Action item |
A word-for-word restatement of the data is what is needed.

Collected data |
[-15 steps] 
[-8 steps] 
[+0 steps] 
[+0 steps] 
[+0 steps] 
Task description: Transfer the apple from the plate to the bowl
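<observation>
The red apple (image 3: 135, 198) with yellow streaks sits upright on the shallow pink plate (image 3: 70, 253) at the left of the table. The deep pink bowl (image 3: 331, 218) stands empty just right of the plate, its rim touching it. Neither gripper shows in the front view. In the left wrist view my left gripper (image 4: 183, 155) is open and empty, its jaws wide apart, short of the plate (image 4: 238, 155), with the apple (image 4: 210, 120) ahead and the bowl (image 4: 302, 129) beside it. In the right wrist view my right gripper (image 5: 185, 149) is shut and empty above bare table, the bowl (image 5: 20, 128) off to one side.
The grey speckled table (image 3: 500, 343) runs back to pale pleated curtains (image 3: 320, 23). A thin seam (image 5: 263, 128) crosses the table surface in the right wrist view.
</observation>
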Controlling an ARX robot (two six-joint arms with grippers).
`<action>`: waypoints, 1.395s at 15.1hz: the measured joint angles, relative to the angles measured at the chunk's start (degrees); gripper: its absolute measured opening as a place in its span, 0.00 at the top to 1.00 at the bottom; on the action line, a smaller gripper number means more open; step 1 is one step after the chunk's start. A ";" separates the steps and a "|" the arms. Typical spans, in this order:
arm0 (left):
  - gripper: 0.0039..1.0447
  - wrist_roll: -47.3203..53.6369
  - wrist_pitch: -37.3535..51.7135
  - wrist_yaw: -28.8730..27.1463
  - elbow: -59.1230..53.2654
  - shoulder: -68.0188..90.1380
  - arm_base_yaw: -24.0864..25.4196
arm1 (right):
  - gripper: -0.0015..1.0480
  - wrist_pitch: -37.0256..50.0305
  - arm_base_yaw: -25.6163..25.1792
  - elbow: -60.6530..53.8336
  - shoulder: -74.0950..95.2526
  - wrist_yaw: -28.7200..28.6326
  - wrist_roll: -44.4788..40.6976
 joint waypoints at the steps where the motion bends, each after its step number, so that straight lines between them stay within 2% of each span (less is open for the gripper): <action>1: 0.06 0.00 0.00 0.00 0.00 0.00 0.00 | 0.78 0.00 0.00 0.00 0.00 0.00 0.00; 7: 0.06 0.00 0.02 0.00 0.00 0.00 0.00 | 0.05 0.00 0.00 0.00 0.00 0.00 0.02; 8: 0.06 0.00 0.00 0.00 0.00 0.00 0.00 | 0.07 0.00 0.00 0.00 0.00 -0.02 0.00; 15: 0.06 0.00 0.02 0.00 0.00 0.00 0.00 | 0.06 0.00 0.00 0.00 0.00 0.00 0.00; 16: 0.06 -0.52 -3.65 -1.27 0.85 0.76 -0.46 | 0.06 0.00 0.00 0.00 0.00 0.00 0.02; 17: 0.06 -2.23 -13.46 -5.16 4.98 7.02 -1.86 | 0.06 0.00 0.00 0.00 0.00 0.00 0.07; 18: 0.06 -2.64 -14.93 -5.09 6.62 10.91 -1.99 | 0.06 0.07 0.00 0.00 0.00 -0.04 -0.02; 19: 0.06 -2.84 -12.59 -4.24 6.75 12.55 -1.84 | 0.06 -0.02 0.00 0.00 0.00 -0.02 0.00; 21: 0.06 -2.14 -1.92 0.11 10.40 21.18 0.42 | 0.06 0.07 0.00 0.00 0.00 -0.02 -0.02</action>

Exercise solution |
[-15 steps] 
[-8 steps] 
[+0 steps] 
[+0 steps] 
[+0 steps] 
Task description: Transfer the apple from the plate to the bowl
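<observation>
The red apple (image 3: 135, 198) with yellow streaks sits upright on the shallow pink plate (image 3: 70, 253) at the left of the table. The deep pink bowl (image 3: 331, 218) stands empty just right of the plate, its rim touching it. Neither gripper shows in the front view. In the left wrist view my left gripper (image 4: 183, 155) is open and empty, its jaws wide apart, short of the plate (image 4: 238, 155), with the apple (image 4: 210, 120) ahead and the bowl (image 4: 302, 129) beside it. In the right wrist view my right gripper (image 5: 185, 149) is shut and empty above bare table, the bowl (image 5: 20, 128) off to one side.
The grey speckled table (image 3: 500, 343) runs back to pale pleated curtains (image 3: 320, 23). A thin seam (image 5: 263, 128) crosses the table surface in the right wrist view.
</observation>
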Controlling an ARX robot (two six-joint arms with grippers).
`<action>`: waypoints, 1.395s at 15.1hz: the measured joint angles, relative to the angles measured at the chunk's start (degrees); gripper: its absolute measured opening as a place in its span, 0.00 at the top to 1.00 at the bottom; on the action line, a smaller gripper number means more open; step 1 is one step after the chunk's start. A ";" separates the steps and a "|" the arms. Typical spans, in this order:
arm0 (left):
  - gripper: 0.0039..1.0447
  - wrist_roll: -47.3203..53.6369
  - wrist_pitch: -37.3535..51.7135
  - wrist_yaw: -28.8730..27.1463
  - elbow: -59.1230..53.2654
  - shoulder: -68.0188..90.1380
  - arm_base_yaw: -24.0864..25.4196
arm1 (right):
  - gripper: -0.0015..1.0480
  - wrist_pitch: -37.0256..50.0305
  - arm_base_yaw: -25.6163..25.1792
  - elbow: -60.6530..53.8336
  - shoulder: -74.0950..95.2526
  - wrist_yaw: -28.7200..28.6326
  - wrist_roll: -44.4788..40.6976
 joint waypoints at the steps where the motion bends, each after its step number, so that straight lines between them stay within 2% of each span (less is open for the gripper): <action>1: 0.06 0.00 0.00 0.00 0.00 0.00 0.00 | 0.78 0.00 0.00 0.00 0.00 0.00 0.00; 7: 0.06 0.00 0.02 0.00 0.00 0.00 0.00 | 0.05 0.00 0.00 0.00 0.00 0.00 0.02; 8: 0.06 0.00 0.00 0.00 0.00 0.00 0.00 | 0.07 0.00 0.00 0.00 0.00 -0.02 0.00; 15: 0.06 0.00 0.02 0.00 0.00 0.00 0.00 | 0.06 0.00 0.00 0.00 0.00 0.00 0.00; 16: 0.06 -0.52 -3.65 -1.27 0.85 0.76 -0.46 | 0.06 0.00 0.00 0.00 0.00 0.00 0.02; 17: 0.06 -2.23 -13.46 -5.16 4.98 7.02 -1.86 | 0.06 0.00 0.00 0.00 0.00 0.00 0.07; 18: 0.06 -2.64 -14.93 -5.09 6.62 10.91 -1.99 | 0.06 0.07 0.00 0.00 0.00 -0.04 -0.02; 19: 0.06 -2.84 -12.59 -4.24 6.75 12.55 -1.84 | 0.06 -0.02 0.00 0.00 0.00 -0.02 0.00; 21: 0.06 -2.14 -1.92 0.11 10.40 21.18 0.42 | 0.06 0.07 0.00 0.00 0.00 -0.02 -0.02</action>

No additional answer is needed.